#### TRY IT:
Please copy exactly the lines from the top of the data through the line containing "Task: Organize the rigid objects", and nothing else.
===============
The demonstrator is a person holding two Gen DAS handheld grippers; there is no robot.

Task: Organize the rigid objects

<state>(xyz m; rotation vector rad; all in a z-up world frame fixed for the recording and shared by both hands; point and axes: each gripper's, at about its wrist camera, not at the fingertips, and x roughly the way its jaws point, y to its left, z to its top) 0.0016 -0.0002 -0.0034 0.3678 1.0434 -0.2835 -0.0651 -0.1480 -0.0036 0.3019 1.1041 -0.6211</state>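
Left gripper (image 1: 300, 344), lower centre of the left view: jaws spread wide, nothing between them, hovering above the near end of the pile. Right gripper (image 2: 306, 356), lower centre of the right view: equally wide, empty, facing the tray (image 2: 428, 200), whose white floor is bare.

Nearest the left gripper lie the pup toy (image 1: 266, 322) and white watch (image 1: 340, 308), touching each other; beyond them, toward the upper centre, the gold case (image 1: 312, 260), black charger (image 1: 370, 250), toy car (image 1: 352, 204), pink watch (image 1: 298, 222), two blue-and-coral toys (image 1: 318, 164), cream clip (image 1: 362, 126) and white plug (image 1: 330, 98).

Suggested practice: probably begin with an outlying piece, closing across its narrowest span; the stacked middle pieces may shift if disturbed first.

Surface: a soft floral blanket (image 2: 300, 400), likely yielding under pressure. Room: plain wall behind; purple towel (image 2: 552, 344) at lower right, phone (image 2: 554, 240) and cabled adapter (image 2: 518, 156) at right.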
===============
#### TASK RESPONSE:
The demonstrator is a person holding two Gen DAS handheld grippers; there is no robot.

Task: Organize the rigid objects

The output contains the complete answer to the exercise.